Cineasta brasileiro investe em novas narrativas e tecnologias
Diretor do recém-lançado 'O Pastor e o Guerrilheiro', José Belmonte lança podcast com histórias de gênero, reunião de curtas no Instagram e aposta em games
No início dos anos 2000, o cineasta brasileiro José Belmonte expôs uma ideia a um grupo de amigos de Brasília que também trabalhavam com audiovisual. Na época, o diretor do recém-lançado O Pastor e o Guerrilheiro queria montar um site no qual as pessoas pudessem compartilhar vídeos e subir na rede trechos de filmagens caseiras antigas. O YouTube só seria lançado em 2005 e as plataformas de streaming ainda eram uma quimera no mundo digital. “O meu projeto tinha até nome, ia se chamar guerrilha eletrônica, era uma espécie de TV digital”, disse ele a VEJA. “Falaram para mim que não ia dar certo e eu desisti, mas me arrependo profundamente!”
Curioso e interessado em tecnologia, Belmonte expandiu suas experiências narrativas enquanto lança filmes e dirige novos projetos numa velocidade invejável para os padrões do audiovisual brasileiro — só no ano passado estrou três longas-metragens nos cinemas e comandou dois sets de filmagem. Entre suas experiências mais recentes, está Pandemic Stories, uma antologia de curtas de ficção, ou autoficção, filmados com celular em formato de stories sobre mulheres em mudança em meio à pandemia. Foi rodado nos EUA, Japão, Austrália, Espanha, Brasil, e deve ser lançado no fim do ano, no Instagram. Há ainda um podcast e dois projetos de videogame.
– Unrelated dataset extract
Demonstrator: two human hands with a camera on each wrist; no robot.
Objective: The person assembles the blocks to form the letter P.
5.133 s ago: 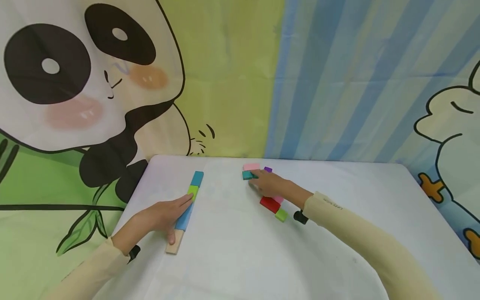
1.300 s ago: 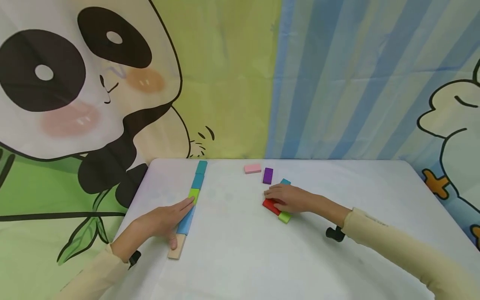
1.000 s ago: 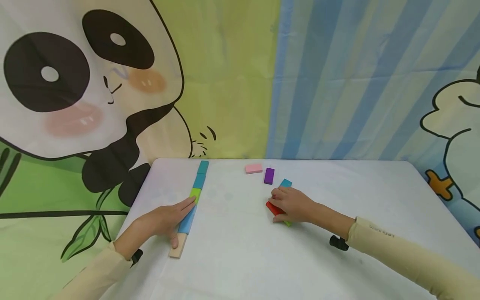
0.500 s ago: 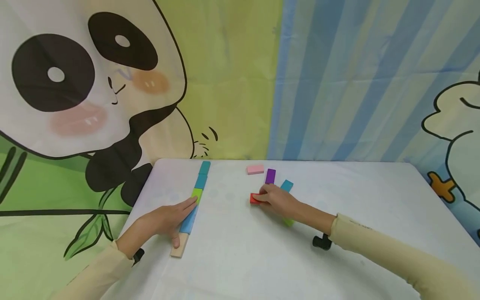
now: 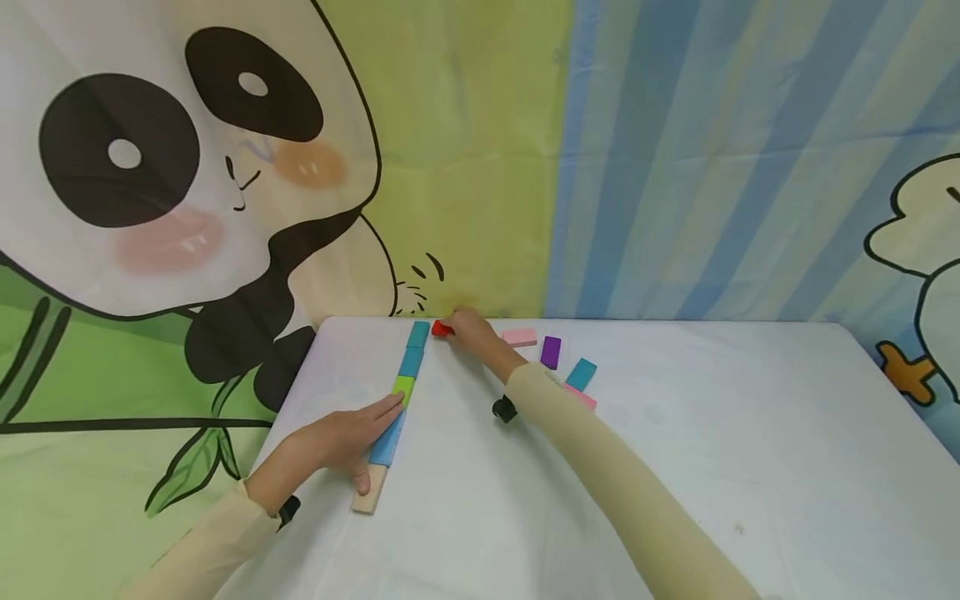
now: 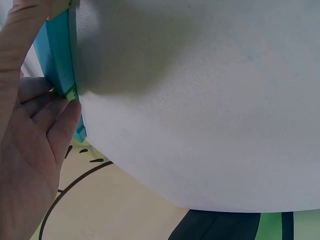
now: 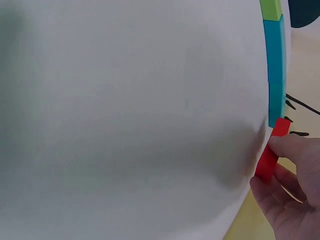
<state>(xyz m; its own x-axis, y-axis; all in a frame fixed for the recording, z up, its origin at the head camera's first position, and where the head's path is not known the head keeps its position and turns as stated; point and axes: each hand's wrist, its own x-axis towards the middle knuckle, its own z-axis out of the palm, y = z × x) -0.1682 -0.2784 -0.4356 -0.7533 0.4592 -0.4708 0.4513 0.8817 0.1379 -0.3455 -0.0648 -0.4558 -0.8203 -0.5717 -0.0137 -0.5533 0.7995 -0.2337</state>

Com um teaser lançado recentemente no perfil @pandemicstories_fiction, o projeto nasceu quando Belmonte leu sobre um filme de terror, no estilo metragem perdida, que tinha sido feito para a plataforma de vídeos curtos Snapchat. Ao mesmo tempo, um amigo lamentou que os filhos estava preferindo se conectar aos aplicativos nos celulares do que frequentar as sala de cinema. De inicio, a ideia era fazer um filme de gênero misturando terror, ação e aventura. Mas o contato com uma amiga que morava em Nova York o fez mudar de ideia. “Ela começou a passar por dificuldades porque o senhorio estava pedindo o apartamento onde ela vivia”, conta ele.
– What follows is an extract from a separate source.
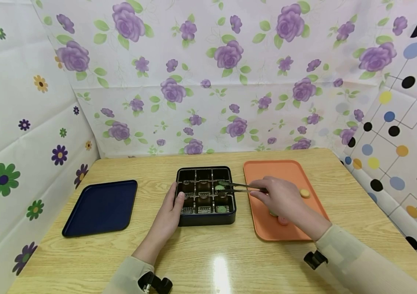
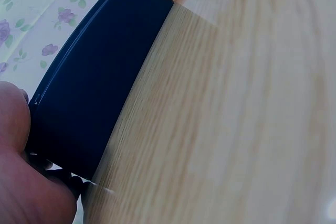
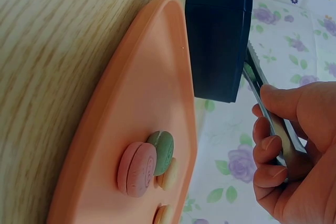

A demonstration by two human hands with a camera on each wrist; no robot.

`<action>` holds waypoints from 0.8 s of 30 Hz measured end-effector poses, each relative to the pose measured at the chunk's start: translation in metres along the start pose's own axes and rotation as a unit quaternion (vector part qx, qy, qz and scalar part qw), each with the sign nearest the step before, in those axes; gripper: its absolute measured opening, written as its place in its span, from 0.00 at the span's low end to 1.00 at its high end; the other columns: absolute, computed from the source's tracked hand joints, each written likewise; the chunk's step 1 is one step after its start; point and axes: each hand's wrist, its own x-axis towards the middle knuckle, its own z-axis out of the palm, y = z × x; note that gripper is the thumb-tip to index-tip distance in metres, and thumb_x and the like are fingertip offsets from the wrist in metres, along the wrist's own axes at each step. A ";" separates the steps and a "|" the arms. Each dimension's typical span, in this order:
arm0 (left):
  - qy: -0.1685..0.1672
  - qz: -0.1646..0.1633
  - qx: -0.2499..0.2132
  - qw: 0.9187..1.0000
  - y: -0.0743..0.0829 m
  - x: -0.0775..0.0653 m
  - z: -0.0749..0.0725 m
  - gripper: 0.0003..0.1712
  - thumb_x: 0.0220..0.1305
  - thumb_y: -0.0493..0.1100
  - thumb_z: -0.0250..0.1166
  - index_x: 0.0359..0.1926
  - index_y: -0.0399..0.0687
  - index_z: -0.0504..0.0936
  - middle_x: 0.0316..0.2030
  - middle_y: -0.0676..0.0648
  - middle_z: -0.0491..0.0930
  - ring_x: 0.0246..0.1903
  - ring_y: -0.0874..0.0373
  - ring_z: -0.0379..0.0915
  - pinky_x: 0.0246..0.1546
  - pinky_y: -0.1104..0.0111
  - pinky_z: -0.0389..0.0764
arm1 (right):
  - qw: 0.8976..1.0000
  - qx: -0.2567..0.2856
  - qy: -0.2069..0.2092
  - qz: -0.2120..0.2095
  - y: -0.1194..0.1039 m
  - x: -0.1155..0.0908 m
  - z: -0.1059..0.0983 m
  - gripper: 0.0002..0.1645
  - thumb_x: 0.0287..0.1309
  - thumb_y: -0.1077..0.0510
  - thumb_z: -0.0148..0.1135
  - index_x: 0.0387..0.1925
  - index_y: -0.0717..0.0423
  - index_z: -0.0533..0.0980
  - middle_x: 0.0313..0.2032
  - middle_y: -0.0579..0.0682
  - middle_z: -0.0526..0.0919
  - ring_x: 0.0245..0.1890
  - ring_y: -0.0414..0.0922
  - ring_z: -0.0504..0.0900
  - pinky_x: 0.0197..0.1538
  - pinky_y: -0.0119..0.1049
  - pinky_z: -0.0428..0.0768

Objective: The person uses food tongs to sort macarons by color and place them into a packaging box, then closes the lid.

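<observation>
Across a wooden table (image 1: 193,261), a person's beige sleeves (image 1: 355,257) reach forward. The left hand (image 1: 169,210) grips the left side of a black box (image 1: 206,220), thumb over its rim; one green macaron (image 1: 221,209) lies in its front-right compartment. The right hand (image 1: 282,196) curls round tongs (image 1: 241,185), their tips at a second green macaron (image 1: 219,187) by the middle-right compartment; I can't tell whether they pinch it. At right, an orange tray (image 1: 274,169) bears more macarons (image 3: 137,169), pink, green and yellow. A blue tray (image 1: 102,208) lies left; rose-patterned cloth (image 1: 201,122) hangs behind.

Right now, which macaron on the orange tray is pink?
In the right wrist view, the leftmost macaron; the green one and two yellowish ones lie farther right.
</observation>
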 end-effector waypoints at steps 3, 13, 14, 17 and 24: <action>0.002 0.001 0.000 1.000 0.000 0.000 0.000 0.51 0.86 0.74 0.40 0.92 0.53 0.37 0.89 0.41 0.38 0.87 0.39 0.34 0.83 0.37 0.44 | 1.000 -0.001 0.000 0.001 0.001 -0.001 0.000 0.18 0.76 0.47 0.73 0.61 0.44 0.90 0.38 0.38 0.84 0.29 0.33 0.78 0.30 0.37 0.76; -0.003 -0.003 -0.004 1.000 0.000 -0.001 0.000 0.52 0.84 0.77 0.40 0.92 0.56 0.36 0.89 0.43 0.37 0.87 0.40 0.33 0.83 0.37 0.44 | 1.000 0.005 0.008 0.004 0.000 -0.003 -0.001 0.18 0.75 0.49 0.74 0.61 0.45 0.90 0.37 0.38 0.84 0.28 0.34 0.76 0.29 0.37 0.74; -0.004 -0.003 -0.004 1.000 0.000 -0.001 0.000 0.52 0.84 0.77 0.40 0.92 0.56 0.36 0.89 0.43 0.36 0.87 0.40 0.32 0.83 0.36 0.44 | 1.000 0.008 0.008 0.008 0.000 -0.004 -0.002 0.18 0.75 0.49 0.74 0.61 0.45 0.90 0.36 0.38 0.83 0.27 0.34 0.76 0.29 0.38 0.74; -0.004 -0.004 -0.004 1.000 -0.001 0.000 0.000 0.52 0.84 0.77 0.40 0.92 0.57 0.35 0.90 0.43 0.36 0.87 0.40 0.32 0.83 0.37 0.44 | 1.000 0.009 0.009 0.012 0.001 -0.006 -0.003 0.18 0.75 0.50 0.74 0.62 0.45 0.89 0.36 0.38 0.82 0.27 0.35 0.76 0.28 0.38 0.73; 0.002 -0.004 -0.001 1.000 -0.001 0.000 0.001 0.51 0.85 0.75 0.40 0.92 0.55 0.36 0.89 0.42 0.37 0.87 0.39 0.33 0.83 0.36 0.44 | 1.000 0.017 0.018 0.018 0.006 -0.012 -0.007 0.18 0.76 0.49 0.74 0.62 0.44 0.89 0.44 0.43 0.88 0.33 0.37 0.83 0.30 0.38 0.77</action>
Em contato com a atriz Patrícia Marjorie, Belmonte pediu que ela filmasse seus movimentos em Manhattan, criando um personagem e alimentando-o com sua realidade. “Ela começou a fazer umas abordagens na rua, procurando apartamento”, conta ele. “E esse virou o primeiro filme.” Logo depois, surgiram mais quatro histórias, curiosamente protagonizadas por outras mulheres em outras partes do mundo: Mariana Badan (Portugal), Ana Chiesa (Japão), Mônica Nêga (Brasil) e Manuela Pinheiro Rêgo (Austrália). “Todas elas documentando a realidade dos deslocamentos, de cada ambiente e o grande drama da pandemia”, disse o cineasta.
Nas próximas semanas, Belmonte deve estrear um podcast, ainda sem título. São várias histórias sobre o universo fantástico inspiradas na peça radiofônica A Guerra dos Mundos, narrada por Orson Welles, que causou pânico nos ouvintes da rádio CBS, em 1938, nos Estados Unidos. Os relatos são feitos por um narrador, com intervenções ocasionais de outros atores e atrizes. Natália Lage e Rosanne Mulholland fazem parte do elenco. Já o roteiro conta com o cineasta e produtor, Simone Campos, Carlos Marcelo de Carvalho e a própria Mulholland, que marca sua estreia como escritora.
Além de tudo isso, Belmonte está experimentando na narrativa dos games. São os projetos mais embrionários porque, diz o cineasta, os roteiros são mais trabalhosos e o investimento é muito maior. As possibilidades envolvem cenários brasileiros, com mundos abertos e segunda vida. A ideia é ambientar um deles na Amazônia contemporânea, em territórios de povos originários. E o outro em comunidades nas periferias de grandes centros. “É uma oportunidade porque, hoje em dia, com as possibilidades tecnológicas, as pessoas estão interessadas, além das narrativas, nas possibilidades interativas que se pode criar”, afirma ele.
Belmonte disse ter testemunhado a transição do cinema analógico para o digital. Com isso, diz ele, o conceito do que é cinema se tornou muito elástico. A revolução digital tornou esse conceito mais fluido. O audiovisual se tornou uma coisa cotidiana. A forma de ver mudou muito radicalmente, ficou mais fragmentado, mais individualizada. “Hoje, todo mundo tem uma câmera”, completa ele. “Todo mundo registra tudo e cria sua própria narrativa.”